## [ABOUT THIS TASK]
Only the lines from the one containing "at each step" through the one containing "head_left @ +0" should be printed, exactly as they appear below, with both ends included.

Dataset entries:
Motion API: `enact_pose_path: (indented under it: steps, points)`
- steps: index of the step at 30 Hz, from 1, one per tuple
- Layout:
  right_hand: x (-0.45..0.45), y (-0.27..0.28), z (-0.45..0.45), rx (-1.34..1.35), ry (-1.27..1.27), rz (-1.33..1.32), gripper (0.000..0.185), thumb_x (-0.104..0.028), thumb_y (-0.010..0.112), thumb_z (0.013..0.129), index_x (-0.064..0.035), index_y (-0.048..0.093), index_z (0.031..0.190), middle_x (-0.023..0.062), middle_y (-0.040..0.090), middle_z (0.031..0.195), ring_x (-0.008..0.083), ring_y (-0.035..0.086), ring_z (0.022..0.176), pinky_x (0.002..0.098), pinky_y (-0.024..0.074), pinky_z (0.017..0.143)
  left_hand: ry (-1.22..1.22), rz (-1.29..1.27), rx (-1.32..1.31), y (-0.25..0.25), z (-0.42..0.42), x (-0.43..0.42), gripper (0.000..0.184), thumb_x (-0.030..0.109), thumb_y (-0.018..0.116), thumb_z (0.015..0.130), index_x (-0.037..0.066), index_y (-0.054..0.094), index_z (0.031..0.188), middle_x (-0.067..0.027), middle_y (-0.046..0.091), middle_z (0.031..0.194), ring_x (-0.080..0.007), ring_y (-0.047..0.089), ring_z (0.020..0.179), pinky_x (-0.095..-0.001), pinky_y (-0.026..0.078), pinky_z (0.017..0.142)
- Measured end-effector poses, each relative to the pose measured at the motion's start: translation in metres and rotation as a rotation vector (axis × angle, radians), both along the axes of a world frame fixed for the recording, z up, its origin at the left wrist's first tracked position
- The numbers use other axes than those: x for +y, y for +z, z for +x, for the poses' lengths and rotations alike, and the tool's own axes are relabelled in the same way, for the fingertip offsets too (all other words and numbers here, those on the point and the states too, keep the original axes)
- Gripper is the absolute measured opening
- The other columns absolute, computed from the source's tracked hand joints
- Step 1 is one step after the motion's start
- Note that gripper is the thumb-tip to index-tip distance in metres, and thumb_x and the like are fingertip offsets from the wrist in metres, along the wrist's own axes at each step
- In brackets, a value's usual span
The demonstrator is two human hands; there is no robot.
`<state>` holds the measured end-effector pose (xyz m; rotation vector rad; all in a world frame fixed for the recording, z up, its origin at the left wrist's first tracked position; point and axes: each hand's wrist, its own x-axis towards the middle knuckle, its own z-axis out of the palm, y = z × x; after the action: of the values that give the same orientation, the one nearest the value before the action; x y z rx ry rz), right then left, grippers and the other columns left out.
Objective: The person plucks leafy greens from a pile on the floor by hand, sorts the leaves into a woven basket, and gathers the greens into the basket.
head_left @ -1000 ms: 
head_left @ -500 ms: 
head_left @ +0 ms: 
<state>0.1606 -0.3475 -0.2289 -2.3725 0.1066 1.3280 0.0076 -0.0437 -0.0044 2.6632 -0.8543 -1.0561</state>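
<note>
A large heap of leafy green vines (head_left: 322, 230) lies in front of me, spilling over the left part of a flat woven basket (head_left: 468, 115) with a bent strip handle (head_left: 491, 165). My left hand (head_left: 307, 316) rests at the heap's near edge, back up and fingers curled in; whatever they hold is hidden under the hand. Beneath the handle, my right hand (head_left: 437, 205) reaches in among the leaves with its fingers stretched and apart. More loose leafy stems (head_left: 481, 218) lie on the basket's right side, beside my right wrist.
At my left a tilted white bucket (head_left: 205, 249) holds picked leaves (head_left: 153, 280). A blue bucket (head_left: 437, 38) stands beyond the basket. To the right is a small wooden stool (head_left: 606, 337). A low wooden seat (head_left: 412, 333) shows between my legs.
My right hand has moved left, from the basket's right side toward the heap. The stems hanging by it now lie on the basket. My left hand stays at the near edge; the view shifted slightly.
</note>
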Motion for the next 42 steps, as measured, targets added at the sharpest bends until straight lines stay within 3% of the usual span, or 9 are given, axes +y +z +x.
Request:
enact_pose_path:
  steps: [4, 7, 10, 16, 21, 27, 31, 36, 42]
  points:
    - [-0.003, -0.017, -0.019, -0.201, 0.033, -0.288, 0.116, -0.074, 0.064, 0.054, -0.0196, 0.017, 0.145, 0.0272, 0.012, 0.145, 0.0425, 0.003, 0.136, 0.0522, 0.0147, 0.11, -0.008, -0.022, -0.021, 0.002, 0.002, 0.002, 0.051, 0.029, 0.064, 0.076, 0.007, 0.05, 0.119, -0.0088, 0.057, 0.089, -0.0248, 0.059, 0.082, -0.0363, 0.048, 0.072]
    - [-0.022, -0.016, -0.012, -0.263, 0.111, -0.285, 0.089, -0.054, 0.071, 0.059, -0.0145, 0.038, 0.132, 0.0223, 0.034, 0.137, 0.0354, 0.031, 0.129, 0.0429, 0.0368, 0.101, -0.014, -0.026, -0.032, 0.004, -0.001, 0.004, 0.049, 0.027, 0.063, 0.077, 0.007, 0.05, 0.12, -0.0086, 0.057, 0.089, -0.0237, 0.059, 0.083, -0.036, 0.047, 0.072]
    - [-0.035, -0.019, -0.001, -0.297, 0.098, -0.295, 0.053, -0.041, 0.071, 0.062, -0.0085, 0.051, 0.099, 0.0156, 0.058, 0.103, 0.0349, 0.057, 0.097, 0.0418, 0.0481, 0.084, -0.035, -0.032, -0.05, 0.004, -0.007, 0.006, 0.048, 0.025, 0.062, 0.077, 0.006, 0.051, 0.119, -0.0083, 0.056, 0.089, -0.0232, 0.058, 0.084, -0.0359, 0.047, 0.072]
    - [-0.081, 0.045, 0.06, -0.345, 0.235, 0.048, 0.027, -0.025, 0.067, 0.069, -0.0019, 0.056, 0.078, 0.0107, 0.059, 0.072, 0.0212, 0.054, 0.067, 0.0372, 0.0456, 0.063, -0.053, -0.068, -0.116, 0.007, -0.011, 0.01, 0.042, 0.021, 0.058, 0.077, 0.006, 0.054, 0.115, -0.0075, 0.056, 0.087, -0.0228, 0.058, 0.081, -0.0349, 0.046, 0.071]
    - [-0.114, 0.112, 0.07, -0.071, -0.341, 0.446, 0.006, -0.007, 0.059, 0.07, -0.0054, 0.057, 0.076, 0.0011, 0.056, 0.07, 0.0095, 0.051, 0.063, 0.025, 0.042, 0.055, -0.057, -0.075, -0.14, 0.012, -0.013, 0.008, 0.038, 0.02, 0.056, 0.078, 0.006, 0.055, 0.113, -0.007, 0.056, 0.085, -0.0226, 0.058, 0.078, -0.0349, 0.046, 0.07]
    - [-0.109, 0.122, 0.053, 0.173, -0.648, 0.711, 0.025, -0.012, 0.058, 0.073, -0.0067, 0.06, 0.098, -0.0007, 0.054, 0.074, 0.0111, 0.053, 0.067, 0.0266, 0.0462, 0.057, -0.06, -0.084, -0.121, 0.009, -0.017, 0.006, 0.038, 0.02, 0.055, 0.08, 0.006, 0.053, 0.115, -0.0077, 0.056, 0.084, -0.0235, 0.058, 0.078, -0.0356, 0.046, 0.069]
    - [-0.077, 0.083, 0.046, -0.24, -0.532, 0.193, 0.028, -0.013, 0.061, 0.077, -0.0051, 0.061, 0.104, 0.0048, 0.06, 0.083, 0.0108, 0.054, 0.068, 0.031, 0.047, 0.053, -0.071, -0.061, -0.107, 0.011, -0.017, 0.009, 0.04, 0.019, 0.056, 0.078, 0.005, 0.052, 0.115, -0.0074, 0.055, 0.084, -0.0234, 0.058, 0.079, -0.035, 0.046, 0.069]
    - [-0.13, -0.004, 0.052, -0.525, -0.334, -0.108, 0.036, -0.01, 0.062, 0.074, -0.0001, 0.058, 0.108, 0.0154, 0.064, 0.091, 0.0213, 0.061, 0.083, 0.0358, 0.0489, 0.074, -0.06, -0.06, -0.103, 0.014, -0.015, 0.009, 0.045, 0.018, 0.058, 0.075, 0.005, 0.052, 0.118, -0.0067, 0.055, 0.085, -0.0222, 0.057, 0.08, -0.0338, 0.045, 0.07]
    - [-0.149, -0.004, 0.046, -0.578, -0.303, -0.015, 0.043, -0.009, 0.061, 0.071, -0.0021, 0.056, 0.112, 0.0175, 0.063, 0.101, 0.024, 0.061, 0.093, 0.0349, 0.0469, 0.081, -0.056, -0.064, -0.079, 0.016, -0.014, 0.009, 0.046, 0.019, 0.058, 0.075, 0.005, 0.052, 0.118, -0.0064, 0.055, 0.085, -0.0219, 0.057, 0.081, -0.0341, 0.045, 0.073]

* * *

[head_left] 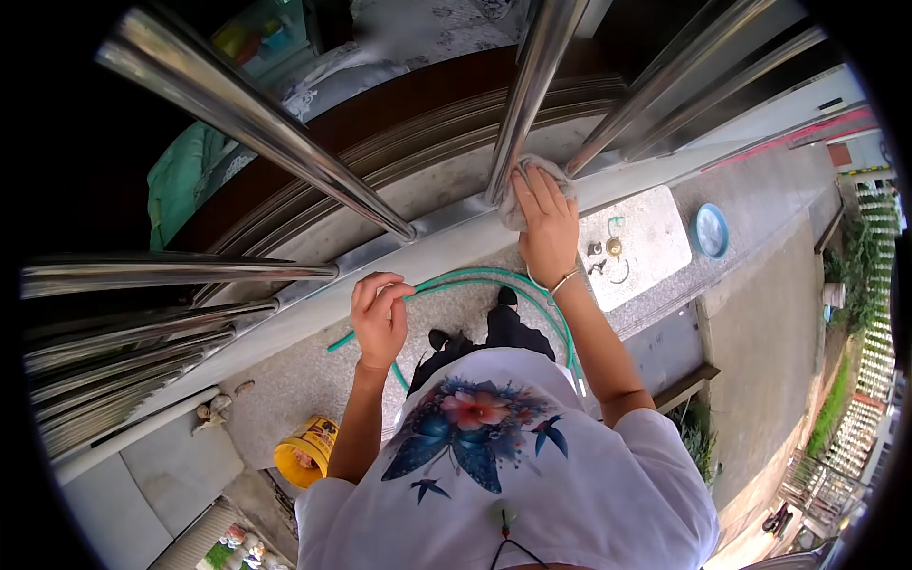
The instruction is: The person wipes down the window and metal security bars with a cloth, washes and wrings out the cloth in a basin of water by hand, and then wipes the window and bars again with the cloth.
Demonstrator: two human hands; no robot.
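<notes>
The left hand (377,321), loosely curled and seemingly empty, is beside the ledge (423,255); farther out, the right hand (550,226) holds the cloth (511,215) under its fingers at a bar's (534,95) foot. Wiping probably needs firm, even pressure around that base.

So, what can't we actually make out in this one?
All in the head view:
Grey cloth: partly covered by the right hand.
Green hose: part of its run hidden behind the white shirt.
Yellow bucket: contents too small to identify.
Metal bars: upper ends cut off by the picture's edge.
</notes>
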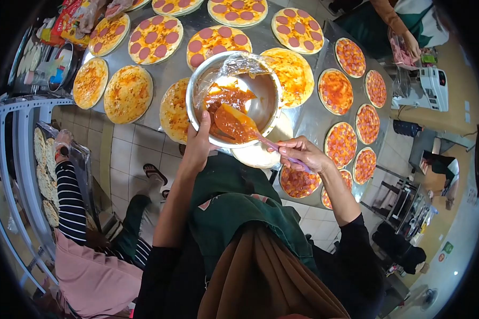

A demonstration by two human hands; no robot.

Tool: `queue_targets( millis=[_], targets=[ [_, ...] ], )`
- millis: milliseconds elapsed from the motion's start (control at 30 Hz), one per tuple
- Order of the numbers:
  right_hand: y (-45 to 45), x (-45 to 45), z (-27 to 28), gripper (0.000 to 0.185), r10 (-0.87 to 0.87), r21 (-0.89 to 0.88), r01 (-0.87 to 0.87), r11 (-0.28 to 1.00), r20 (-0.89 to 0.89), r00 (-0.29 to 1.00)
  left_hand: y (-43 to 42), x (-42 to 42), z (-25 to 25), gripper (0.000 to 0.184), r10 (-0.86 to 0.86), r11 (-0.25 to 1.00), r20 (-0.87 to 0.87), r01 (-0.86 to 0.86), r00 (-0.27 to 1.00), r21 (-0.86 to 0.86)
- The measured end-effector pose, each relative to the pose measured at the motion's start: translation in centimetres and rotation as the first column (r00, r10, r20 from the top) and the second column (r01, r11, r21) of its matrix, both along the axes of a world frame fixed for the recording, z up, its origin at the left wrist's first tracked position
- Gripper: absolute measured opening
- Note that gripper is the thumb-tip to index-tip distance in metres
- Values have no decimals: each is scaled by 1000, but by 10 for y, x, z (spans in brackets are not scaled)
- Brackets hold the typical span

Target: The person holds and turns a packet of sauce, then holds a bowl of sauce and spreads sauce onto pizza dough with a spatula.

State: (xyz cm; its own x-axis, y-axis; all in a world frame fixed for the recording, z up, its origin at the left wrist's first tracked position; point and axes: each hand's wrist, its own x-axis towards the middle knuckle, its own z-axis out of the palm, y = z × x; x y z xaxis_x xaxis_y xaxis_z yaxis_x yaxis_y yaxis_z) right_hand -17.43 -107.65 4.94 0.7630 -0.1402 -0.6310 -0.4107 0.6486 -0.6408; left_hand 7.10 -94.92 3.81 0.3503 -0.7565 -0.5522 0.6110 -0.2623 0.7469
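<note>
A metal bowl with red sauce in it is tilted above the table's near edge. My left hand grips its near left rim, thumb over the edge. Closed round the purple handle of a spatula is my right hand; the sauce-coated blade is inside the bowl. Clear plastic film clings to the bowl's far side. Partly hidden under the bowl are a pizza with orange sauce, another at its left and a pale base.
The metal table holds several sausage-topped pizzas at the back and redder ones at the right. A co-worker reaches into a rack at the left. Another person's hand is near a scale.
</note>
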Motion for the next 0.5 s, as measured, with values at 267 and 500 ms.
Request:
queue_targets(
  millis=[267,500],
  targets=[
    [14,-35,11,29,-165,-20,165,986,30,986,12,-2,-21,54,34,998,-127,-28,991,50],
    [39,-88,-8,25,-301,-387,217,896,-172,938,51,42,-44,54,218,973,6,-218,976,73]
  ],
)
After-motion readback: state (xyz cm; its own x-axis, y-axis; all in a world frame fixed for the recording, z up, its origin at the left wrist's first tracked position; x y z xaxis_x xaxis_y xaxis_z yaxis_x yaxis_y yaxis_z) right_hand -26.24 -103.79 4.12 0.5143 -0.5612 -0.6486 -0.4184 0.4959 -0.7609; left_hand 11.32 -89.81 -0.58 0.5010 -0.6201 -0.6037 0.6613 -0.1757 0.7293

## [EXPECTED ANSWER]
- Note that gripper is the thumb-tip to index-tip distance in metres, and thumb_x and the like are fingertip offsets from the wrist in metres, along the wrist's own axes at each step
- In brackets, a value's usual span
The demonstrator is two human hands; there is no robot.
`<state>` holds the measured end-effector pose (xyz m; rotation vector rad; all in a world frame fixed for the recording, z up, its origin at the left wrist's first tracked position; point and axes: each hand's wrist, its own x-axis towards the middle knuckle, its own z-axis out of the palm, y = z × x; after the action: of the values that give the same orientation, the one nearest the value before the action; x y z rx ry rz), right then left, grippers and the other columns left out.
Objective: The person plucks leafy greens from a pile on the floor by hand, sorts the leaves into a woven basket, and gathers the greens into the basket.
head_left @ -1000 ms: 
head_left @ -500 ms: 
head_left @ +0 ms: 

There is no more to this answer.